A lousy day for stocks, that started off bad and just got worse. About the only good thing I can say is that volume backed off slightly from yesterday’s levels, but that’s not a great deal of consolation considering the numbers today. Only the Utilities were able to sidestep the damage:
| Dow Industrials |
12325.42 |
-256.56 |
-2.04% |
| S&P 500 |
1332.83 |
-27.72 |
-2.04% |
| Nasdaq Comp. |
2290.24 |
-61.46 |
-2.61% |
| Russell 2000 |
688.16 |
-19.26 |
-2.72% |
|
| NYSE Comp. |
8936.11 |
-160.75 |
-1.77% |
| Nasdaq 100 |
1798.72 |
-54.25 |
-2.93% |
| Dow Transports |
4813.86 |
-54.26 |
-1.11% |
| Dow Utilities |
500.14 |
+1.40 |
+0.28% |
|
As you might expect, Treasuries moved higher, and yields fell:
6-month: 1.39% 2-yr: 1.74% 5-yr: 2.56% 10-yr: 3.46% 30-yr: 4.29%.

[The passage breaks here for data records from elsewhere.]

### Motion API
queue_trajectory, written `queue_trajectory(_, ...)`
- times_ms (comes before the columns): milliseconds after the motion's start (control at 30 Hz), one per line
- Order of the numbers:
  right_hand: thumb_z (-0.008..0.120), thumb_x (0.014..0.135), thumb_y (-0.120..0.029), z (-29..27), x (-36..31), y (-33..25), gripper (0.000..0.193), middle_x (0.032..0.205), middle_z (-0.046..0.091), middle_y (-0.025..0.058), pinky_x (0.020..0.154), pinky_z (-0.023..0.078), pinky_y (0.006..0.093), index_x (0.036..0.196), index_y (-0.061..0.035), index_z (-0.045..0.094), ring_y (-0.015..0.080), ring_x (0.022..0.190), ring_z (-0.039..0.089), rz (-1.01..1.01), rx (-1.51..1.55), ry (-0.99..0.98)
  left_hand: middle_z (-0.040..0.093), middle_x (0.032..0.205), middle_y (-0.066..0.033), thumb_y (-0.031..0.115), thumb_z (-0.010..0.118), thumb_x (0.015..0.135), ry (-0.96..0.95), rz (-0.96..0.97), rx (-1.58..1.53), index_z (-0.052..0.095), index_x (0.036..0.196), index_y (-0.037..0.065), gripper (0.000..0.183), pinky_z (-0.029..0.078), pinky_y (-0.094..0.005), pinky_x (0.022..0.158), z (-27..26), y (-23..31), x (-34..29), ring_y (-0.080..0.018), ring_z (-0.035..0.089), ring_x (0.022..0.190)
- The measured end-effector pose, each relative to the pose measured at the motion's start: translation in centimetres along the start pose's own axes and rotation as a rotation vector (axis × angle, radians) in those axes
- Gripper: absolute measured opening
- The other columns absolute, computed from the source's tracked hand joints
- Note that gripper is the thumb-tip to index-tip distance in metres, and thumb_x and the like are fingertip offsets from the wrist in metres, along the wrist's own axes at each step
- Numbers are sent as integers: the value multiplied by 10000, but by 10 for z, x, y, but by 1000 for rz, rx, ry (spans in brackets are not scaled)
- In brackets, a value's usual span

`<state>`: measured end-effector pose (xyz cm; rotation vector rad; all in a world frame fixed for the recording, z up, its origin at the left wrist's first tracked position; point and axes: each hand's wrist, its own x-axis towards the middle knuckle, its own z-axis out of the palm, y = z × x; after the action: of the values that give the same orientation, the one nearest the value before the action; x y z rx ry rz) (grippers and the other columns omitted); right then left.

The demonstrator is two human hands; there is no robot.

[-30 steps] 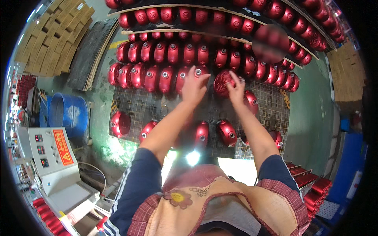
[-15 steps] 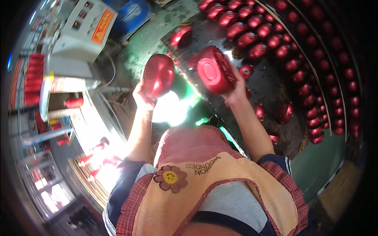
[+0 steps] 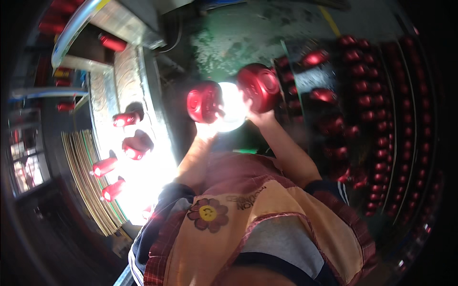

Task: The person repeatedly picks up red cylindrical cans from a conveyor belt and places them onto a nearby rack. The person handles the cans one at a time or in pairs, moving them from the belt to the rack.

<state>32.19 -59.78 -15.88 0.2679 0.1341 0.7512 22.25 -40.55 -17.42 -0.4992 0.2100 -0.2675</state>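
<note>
Out in front of my body I hold two shiny red bottles, one in each hand. My left hand [image 3: 207, 129] grips the left red bottle [image 3: 202, 105] from below, and its ringed round end faces me. In my right hand [image 3: 262, 117] is the right red bottle [image 3: 260, 78], tilted, with its round end turned up and to the right. A small gap filled with bright glare separates the two bottles. That glare washes out some of my fingers. The bottles' necks are hidden.
To my left, a brightly lit bench [image 3: 160, 162] carries several red bottles [image 3: 126, 119]. Beside it stands a stack of thin sheets [image 3: 90, 183]. Rows of red bottles [image 3: 369, 100] fill the right side, with loose ones on a dark wet surface [image 3: 307, 78]. Green stained floor [image 3: 229, 43] lies ahead.
My view has turned left, bringing the lit bench nearer the middle. Both hands have come closer together. The left bottle's ringed end now shows, where its side showed before.
</note>
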Motion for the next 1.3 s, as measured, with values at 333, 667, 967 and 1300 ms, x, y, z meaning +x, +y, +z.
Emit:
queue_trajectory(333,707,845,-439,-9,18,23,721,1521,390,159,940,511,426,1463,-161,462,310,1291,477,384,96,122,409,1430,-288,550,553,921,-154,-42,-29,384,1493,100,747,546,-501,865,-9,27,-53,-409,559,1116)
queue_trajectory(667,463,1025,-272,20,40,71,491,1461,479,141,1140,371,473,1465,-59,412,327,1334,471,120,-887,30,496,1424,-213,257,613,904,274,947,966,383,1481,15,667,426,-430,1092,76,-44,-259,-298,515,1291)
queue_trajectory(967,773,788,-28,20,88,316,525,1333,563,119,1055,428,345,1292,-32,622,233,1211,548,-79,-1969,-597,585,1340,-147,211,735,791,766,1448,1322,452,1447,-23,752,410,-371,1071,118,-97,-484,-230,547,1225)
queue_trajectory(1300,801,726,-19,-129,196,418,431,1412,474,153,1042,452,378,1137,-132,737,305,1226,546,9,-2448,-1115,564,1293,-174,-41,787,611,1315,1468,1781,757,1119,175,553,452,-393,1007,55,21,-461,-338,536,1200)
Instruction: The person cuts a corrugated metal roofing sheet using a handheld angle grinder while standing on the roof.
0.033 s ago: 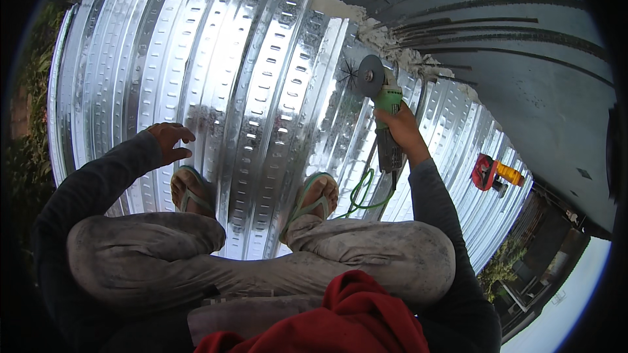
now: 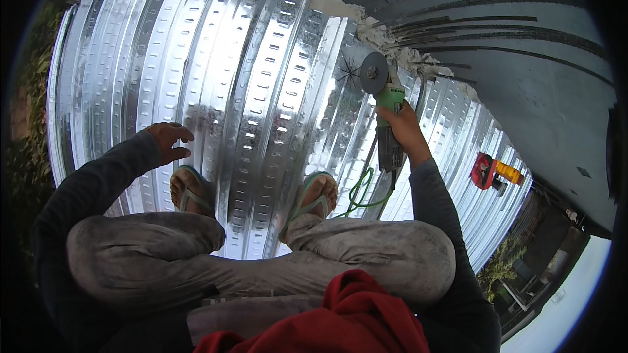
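In my right hand is a green and dark angle grinder, gripped round its body. Its round grey disc points away from me, close to a dark starburst mark on the shiny corrugated metal decking. I cannot tell whether the disc touches the metal. A green cord runs from the grinder's rear and loops beside my right foot. My left hand is empty above the decking near my left foot, its fingers curved and apart from the thumb.
I squat with both sandalled feet on the decking. Dark steel bars stick out from the broken concrete edge at far right, beside a grey wall. A red and yellow-orange tool lies on the decking to my right. Plants border the left side.
The grinder and its disc have shifted very slightly to the right in my right hand. My left hand and feet have hardly moved.
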`<action>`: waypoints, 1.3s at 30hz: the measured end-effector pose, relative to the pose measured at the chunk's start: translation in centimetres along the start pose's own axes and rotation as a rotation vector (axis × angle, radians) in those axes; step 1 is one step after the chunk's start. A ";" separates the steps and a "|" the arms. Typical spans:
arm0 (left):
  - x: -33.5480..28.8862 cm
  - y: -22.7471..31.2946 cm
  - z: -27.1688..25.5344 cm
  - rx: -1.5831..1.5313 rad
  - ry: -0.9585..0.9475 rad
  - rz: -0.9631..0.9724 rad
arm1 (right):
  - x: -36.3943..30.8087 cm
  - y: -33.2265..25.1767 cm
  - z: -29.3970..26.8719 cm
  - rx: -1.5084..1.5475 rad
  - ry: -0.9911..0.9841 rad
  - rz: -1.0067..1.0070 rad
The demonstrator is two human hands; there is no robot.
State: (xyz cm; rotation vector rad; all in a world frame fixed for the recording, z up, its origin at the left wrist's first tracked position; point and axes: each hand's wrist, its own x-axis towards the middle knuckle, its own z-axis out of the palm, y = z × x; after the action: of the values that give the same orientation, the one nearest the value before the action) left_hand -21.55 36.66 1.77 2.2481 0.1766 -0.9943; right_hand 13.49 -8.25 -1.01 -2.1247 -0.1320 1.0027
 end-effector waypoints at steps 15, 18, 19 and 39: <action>14.6 22.7 6.8 0.032 -0.005 0.398 | 3.0 -4.7 -5.4 -0.812 -0.155 -0.155; 13.2 26.2 10.6 0.077 -0.134 0.554 | 4.7 -5.3 -5.4 -0.825 -0.237 -0.147; 11.9 26.6 9.2 0.174 -0.246 0.576 | 4.3 -5.8 -5.7 -0.858 -0.194 -0.133; -9.8 3.6 -1.9 -0.003 0.038 -0.045 | 5.4 -6.2 -5.0 -0.867 -0.265 -0.178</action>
State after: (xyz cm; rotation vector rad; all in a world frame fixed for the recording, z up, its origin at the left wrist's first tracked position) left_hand -25.91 36.42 11.42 2.2705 0.2461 -0.9741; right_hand 22.02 -4.86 1.86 -2.6402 -1.0275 1.2521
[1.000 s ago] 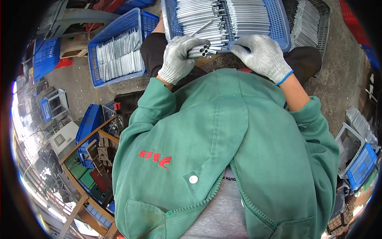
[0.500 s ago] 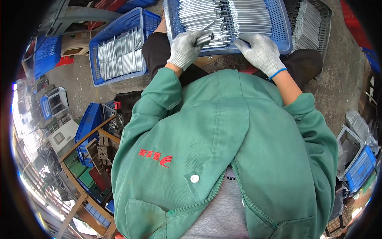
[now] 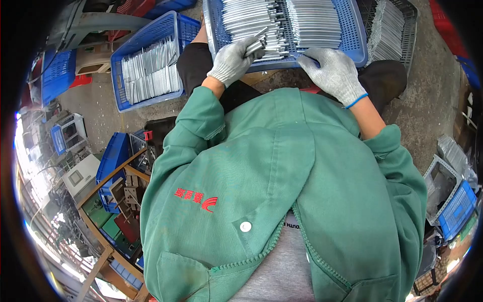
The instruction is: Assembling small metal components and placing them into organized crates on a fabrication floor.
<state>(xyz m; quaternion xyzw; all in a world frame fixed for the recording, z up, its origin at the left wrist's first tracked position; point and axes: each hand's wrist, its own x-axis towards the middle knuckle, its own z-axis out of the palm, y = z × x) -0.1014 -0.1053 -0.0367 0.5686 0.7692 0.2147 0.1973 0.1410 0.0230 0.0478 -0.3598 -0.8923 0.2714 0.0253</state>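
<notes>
My left hand point(image 3: 231, 63), in a pale knitted glove, is closed around a small bundle of short silvery metal tubes point(image 3: 256, 45), over the near edge of a blue plastic crate point(image 3: 358, 30). Two rows of similar metal tubes point(image 3: 314, 25) fill this crate, lying side by side. My right hand point(image 3: 333, 74), gloved too, is at the crate's near rim, to the right of the left hand. Its thumb and fingers are drawn together; whether a tube end is between them I cannot make out.
Left of the main crate stands another blue crate point(image 3: 147, 102) full of tubes. A dark crate point(image 3: 413, 31) with more tubes is at the right. My knees flank the main crate. Farther left is a wooden frame point(image 3: 111, 173); at lower right lies a blue basket point(image 3: 457, 210).
My left hand has shifted slightly left and down with the tubes, whose ends now tilt differently. The right hand has moved a little right and down, its thumb and fingers staying near the rim.
</notes>
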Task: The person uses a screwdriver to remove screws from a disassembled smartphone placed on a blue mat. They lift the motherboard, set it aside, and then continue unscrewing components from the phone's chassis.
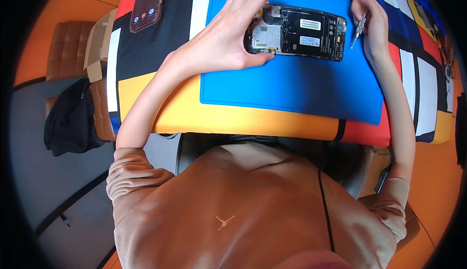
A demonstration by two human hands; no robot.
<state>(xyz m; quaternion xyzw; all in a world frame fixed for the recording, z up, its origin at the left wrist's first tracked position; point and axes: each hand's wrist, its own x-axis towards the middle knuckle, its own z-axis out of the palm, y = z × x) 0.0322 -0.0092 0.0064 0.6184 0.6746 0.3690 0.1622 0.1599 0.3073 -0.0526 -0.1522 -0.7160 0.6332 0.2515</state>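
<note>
An opened smartphone (306, 33) lies over the blue mat, its black battery and silver inner frame exposed. My left hand (233, 37) is around the phone's left end, thumb along the near edge and a long finger stretched out past the far edge. Some of its other fingers are hidden. To the right of the phone, my right hand (373, 23) is closed around a small metal screwdriver (359, 31). The screwdriver's thin tip points down toward the mat, apart from the phone.
Beneath the phone is a blue work mat (272, 91) on a colour-blocked tablecloth (160, 91). Another phone (148, 3) with a lit screen lies at the far left. A cardboard box (98, 45) and a black bag (73, 118) are beside the table. Loose tools (447, 57) are at the right edge.
</note>
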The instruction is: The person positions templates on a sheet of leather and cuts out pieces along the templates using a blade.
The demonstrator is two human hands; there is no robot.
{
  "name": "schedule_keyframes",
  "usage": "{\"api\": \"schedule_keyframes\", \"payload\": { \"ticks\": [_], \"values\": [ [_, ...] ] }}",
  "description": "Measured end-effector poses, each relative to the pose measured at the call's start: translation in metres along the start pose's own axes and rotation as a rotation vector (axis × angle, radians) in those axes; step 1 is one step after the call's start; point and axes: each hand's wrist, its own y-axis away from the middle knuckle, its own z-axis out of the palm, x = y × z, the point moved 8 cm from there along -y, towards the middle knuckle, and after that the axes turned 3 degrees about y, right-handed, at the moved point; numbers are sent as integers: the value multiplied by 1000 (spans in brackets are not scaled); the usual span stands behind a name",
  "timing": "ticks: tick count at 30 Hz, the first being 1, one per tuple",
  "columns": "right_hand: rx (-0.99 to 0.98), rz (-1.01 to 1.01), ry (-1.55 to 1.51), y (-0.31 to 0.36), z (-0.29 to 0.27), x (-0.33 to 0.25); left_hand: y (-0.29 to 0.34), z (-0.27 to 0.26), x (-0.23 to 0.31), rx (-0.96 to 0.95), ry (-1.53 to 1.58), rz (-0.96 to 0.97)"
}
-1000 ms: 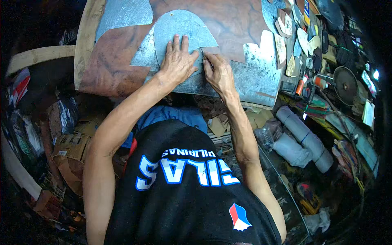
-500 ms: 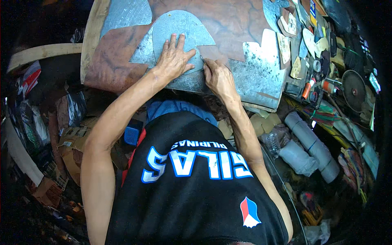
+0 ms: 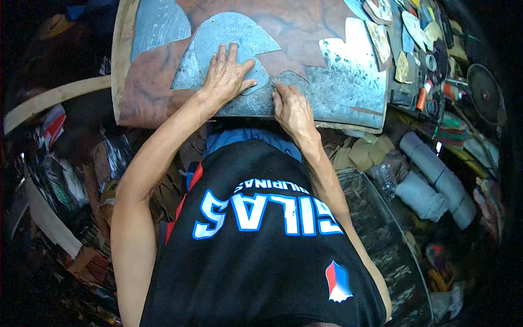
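Observation:
My left hand (image 3: 224, 76) lies flat with spread fingers on a grey, round-topped template (image 3: 234, 30), pressing it down. Under and around the template is a brown leather sheet (image 3: 147, 101) with cut-out edges. Closed in a pinch, my right hand (image 3: 294, 106) grips a thin, dark-tipped blade (image 3: 273, 80); its handle is hidden in the fingers. The tip meets the template's lower right corner. Where leather is gone, a scratched metal work surface (image 3: 348, 82) shows, close beside my right hand.
Several cut pattern pieces (image 3: 413, 28) crowd the table's right side, near an orange bottle (image 3: 423, 97). A round dark disc (image 3: 485, 92) stands farther right. Grey rolled material (image 3: 438, 177) lies below the table on the right. A curved wooden strip (image 3: 60, 101) juts out left.
My right hand has drawn the blade a little toward me along the template's right edge, to its corner. My left hand stays flat on the template. The whole view has shifted slightly.

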Motion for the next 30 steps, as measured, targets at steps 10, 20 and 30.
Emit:
{"api": "schedule_keyframes", "payload": {
  "ticks": [10,20,30],
  "values": [
    [244,168,-106,21,12,-6,-4,-4,7,52,-80,117],
    [404,388,-132,28,26,-24,-14,-8,14,-2,-87,234],
    [422,606,-334,35,50,-34,-9,-12,3,76,-155,203]
  ]
}}
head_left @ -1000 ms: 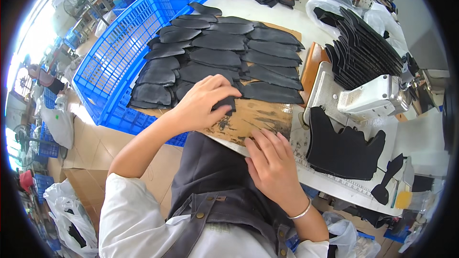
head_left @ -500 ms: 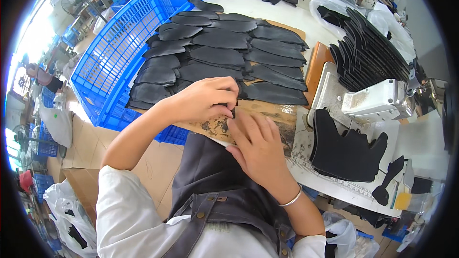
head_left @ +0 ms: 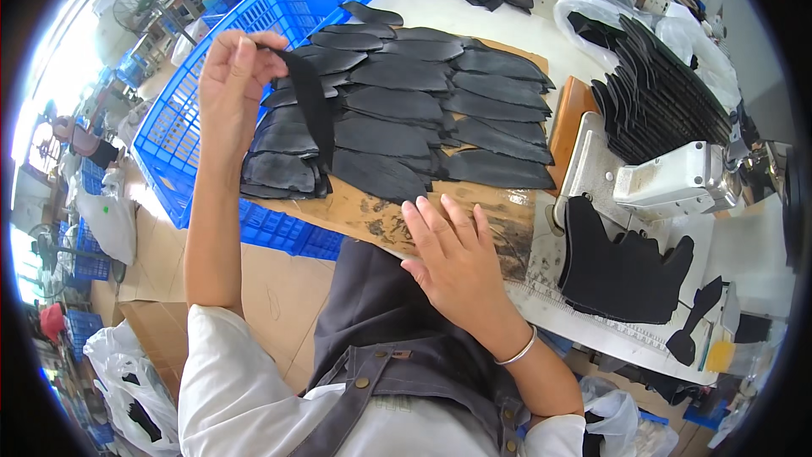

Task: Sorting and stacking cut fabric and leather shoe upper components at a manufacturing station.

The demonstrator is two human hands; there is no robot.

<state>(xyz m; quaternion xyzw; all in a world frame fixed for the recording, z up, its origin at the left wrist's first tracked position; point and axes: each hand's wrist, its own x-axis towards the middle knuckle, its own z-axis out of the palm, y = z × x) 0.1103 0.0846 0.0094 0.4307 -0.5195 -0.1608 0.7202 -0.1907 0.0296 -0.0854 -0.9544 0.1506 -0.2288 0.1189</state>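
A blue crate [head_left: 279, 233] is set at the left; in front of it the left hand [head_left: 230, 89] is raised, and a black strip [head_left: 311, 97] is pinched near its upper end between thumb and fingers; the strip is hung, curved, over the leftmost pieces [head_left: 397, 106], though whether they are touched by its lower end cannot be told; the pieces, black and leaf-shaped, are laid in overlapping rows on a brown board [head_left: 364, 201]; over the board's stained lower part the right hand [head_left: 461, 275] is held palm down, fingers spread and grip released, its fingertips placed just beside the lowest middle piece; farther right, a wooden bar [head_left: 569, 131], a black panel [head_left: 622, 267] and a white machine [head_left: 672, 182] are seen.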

Internals were downright ugly. And even though today ‘officially’ won’t be termed a ‘distribution day’ because volume was a bit lighter, it sure ‘felt’ like a distribution day to me - or worse. Advances/declines were 3 to 11 on the NYSe and 4 to 15 on the Nasdaq, with up/down volume a pitiful 1 to 9 on the NYSE and 1 to 6 on the Nasdaq. And you guessed it, plenty more new lows than new highs: highs/lows were 21/47 on the NYSE and 10/114 on the Nasdaq.
The groups were bathed in red, with the already weak airlines getting hammered again (-7.6%). They were followed down by the semiconductors (-3.4%), brokers (-2.9%), computer tech (-2.9%), disk drives (-2.8%), internets (-2.8%), software (-2.8%), computer hardware (-2.7%), steel stocks (-2.7%), gold and silver (-2.5%), metals (-2.5%), networkers (-2.5%), defense (-2.4%), paper (-2.2%), housing (-2.0%) and retail (-2.0%).
Energy prices just don’t want to back down very badly. Crude oil was near flat at $110.14/barrel and gasoline up another couple of cents to $2.80/gallon, but we did see natural gas slip a bit to $9.89/mmBTU. The dollar index dropped back to 71.82. Gold gave up just a few bucks to $925/ounce and silver slipped to $17.72/ounce.
BMB Note: Well, that was pretty interesting. You can blame it all on GE if you’d like - it doesn’t really matter what the reason is, it wasn’t good.
There are certainly more earnings reports to come over the next couple of weeks, and let’s face it, the stock market is all about earnings. If today is any indication, and there are more GE-type disappointments on the way, then the market could have a pretty rough time of it.
No matter what, today’s action deals a serious blow to this recent rally up off the ‘Bear Stearns’ lows in March. The big gains of last Tuesday are almost wiped out at this point, so the market’s going to have to find a way to pick itself up, dust itself off, and start to put things back together if it’s really going to make a run to higher ground. But I wouldn’t start counting on it just yet.
The action of the last three days is a good example of why I haven’t been real eager to jump in and try to trade in these choppy waters. There are many sharks, both up and down, that can eat you alive if you try to get too cute in this environment. So I will continue to watch from the shore to see who’s winning and losing, and work from there.
A couple of notes on the groups: the retailers which had been sagging, but got a nice pop yesterday, sunk right back down today. The semis, which have been trying to dig out of their hole, got stomped as well. And the brokers continue to leak lower, and as we mentioned yesterday, the financials will continue to be key players as we move forward.
Continue to tread lightly, or just stay at home where it’s safe - cuz it’s a jungle out there.